◆ What needs to be done:
After reading each line of the entries, give the number of lines that contain "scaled" and nothing else.

Records from a dataset
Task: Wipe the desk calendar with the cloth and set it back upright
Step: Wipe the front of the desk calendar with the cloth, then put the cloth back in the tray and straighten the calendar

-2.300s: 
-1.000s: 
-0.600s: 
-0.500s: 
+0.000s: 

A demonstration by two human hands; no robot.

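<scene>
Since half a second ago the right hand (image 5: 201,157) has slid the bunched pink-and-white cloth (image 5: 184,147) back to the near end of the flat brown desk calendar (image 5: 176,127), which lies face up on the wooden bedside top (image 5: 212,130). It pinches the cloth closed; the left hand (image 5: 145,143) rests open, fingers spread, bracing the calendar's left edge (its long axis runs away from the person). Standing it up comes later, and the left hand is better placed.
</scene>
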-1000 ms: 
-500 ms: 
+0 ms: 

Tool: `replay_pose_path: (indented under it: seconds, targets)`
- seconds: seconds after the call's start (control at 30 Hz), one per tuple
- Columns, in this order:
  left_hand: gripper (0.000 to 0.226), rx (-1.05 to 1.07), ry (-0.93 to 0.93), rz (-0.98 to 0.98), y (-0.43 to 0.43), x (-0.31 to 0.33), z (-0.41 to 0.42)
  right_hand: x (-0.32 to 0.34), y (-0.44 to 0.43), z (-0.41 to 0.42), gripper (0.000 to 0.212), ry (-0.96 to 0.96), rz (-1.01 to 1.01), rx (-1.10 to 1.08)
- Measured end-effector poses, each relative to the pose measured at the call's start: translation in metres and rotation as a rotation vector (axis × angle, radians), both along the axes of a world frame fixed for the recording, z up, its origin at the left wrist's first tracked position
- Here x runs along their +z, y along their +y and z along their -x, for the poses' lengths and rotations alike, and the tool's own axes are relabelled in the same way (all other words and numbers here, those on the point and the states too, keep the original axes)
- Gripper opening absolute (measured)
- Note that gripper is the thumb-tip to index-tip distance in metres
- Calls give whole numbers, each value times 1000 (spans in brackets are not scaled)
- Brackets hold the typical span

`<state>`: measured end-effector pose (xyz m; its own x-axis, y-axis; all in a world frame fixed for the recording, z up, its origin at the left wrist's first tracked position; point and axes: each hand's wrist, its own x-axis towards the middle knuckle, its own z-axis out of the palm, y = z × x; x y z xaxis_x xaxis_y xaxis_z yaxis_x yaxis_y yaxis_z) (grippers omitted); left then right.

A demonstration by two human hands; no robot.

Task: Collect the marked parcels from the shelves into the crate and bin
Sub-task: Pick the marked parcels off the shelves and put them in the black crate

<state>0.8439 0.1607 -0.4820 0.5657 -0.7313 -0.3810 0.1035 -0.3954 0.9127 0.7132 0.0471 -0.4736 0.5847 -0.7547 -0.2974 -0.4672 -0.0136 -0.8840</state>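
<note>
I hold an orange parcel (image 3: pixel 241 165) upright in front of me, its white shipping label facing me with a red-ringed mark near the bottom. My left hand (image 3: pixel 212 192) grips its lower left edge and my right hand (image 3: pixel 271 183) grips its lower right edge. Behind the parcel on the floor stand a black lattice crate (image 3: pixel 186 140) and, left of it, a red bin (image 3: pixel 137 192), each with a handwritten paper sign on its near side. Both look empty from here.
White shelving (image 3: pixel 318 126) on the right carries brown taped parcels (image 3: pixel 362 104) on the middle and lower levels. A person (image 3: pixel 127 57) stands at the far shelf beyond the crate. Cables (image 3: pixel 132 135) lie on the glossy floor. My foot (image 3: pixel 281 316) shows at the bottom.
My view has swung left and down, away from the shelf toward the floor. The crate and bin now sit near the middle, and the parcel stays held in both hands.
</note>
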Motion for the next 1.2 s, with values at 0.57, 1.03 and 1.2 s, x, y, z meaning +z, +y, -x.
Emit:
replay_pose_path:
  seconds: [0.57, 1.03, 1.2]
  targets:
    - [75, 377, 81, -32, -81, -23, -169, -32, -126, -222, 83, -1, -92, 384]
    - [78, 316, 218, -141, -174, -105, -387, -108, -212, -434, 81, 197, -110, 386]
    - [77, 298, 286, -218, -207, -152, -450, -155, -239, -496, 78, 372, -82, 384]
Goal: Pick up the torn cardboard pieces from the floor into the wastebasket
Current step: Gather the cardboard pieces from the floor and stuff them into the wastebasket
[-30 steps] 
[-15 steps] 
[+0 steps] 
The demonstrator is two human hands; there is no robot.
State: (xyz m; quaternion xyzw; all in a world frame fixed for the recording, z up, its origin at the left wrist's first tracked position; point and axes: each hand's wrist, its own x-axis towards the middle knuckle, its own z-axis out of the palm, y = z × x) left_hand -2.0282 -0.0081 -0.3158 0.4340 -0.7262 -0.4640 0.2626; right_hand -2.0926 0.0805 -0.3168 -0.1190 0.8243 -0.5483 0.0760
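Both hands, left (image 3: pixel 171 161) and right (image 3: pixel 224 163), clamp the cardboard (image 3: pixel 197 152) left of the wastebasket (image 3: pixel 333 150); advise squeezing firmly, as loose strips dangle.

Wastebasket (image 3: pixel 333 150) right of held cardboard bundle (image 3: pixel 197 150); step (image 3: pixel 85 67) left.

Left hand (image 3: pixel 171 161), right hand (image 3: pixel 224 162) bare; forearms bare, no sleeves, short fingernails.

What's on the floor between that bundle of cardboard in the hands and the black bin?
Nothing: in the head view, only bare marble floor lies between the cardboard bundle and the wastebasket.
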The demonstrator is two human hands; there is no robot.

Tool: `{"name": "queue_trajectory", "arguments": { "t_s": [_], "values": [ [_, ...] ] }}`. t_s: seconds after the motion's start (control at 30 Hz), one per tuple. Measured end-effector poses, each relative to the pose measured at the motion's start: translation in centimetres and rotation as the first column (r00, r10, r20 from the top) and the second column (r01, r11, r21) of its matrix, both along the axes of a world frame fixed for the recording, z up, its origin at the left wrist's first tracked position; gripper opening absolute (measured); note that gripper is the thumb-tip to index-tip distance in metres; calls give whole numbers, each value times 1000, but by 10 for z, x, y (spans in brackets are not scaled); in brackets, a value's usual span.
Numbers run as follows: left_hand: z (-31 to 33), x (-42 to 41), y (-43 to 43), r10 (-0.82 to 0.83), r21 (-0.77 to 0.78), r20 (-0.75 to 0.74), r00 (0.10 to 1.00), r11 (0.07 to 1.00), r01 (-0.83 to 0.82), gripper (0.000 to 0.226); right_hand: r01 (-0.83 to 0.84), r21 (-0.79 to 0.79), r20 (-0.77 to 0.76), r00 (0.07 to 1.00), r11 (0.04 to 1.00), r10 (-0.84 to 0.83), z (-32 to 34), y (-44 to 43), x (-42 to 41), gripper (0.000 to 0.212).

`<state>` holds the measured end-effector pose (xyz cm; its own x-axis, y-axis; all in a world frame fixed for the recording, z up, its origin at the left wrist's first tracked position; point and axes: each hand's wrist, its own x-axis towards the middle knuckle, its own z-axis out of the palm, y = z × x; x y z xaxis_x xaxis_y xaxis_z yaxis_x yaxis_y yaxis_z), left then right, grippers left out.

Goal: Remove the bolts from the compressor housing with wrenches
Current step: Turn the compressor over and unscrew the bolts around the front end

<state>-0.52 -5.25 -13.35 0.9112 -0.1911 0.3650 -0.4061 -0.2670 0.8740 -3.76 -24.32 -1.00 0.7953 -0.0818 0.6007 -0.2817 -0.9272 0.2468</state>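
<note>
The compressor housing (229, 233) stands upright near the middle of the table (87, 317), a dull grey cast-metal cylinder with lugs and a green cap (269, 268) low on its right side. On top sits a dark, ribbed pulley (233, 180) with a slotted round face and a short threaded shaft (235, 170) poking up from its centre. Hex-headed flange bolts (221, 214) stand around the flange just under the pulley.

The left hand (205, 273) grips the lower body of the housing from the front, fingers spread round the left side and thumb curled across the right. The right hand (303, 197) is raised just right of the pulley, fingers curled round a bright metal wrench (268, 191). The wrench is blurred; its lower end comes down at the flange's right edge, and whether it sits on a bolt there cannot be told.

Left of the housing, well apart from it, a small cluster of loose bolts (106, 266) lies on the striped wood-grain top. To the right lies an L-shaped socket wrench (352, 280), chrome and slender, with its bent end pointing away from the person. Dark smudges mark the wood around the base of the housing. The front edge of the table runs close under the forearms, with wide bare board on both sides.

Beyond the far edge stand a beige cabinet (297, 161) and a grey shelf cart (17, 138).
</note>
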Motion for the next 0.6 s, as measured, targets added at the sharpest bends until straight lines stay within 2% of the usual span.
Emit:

◆ Solution for this exercise:
2